Even when you look at that person and all the love swells in your heart and you smile, you still know in your mind, that he never tried. He wasn’t willing. And that let down is the worst feeling anyone can feel. Its ten times harder to accept the fate of a relationship when nothing was done to save it. All the photos, all the memories disappear when your heart sinks to the depths of sadness and that is all your left with. No maturity, no age, nothing is an excuse or case for one person not to try give their all in something two people believe so strongly in. Even when “your” song plays, it doesn’t resonate with you. You already know that it’s over.

I never thought that a normal good-hearted” person would be capable  of neglecting something he worked hard to build. Never in a million years did I set my self up to love to the fullest to be let down, to lose hope and faith in everything I placed so much care and joy into. And at the end of the day, I am surprised. I know that time heals all wounds. But what I don’t understand is where is the logic around “not doing anything” where is the logic in being “stupid” to the fact that something’s wrong.  I don’t know what else to call it but stupidity. How can someone be blind to the fact that there are problems and hurt feelings. I am of the female species, I can love to the fullest, I can grow more love as the relationship goes on, I give everything and strive only for the best. I can even bet my life upon it. Why? Because I know I can do it. But to have faith in someone who caused an explosion in my heart and then, only a year later, let it go and extinguished it and become a person I didn’t know? When I full “heartedly” believed solidly in him. I made the excuses, took the gambles, made the decisions and lived with the hurt. I sat making the plans. I sat budgeting for the both of us when he had no income. And still he said “don’t worry, we”ll be fine”.

I am not a person to give up. I push and try hard for the best. I never want to ever give up on something I believe in. It doesn’t help that the other party gives up, lets it snow ball down until it breaks into a million pieces and cannot be glued back together. And the only thing I can possibly do now is forget it. I can carry on living doing what ever it is I may want to do.

But the worst part is that, when you have lived together and shared a space together and then have to take everything back you put in causes the most fights, the most animosity. There is never an easy way to deal with someone when you have ended a relationship. It’s never easy to be civil to someone who has broken your heart, it is never easy to look at someone when you know what’s done is done. It’s never easy to move on. Crying can only help so much, getting depressed only makes it worse. But being able to pick the pieces up and carry on is hard but it makes you stronger. It shows you more about yourself than anything else in the world will…. Thats the positive aspect about break-ups. You learn more and more about yourself. You learn to look more closely..carefully.
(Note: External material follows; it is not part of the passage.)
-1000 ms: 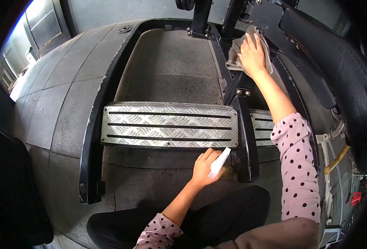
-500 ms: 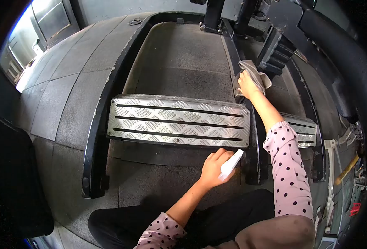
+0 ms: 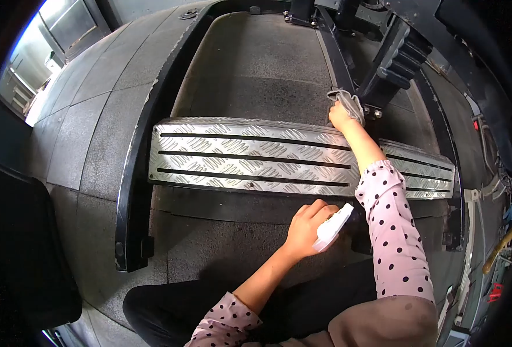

2 thoughts on “What’s done is done

  1. Oh Ricky-Lee I’m so sorry for your heartbreak. This is terrible. And I agree, it’s worse when the other person doesn’t even try.
    On the flip side its better to see their true colours now than wasting another week, month or even year with that person, and then realising it later. He did you a favour. You deserve a man who will stand by your side in tough times, who will fight for you when things turn sour, who will beg and cry when you threaten to walk out the door. You deserve true love and now you have the opportunity and freedom to find it! 🙂

    • Thanks Nisha! 🙂 I agree with every word.. only difference is I wasted too much time… and didn’t realize it until, well i looked down and had to pick my heart up. But as one door closes another opens… 🙂

      I must also thank you for always liking and commenting on my blog posts. I feel so special when you do!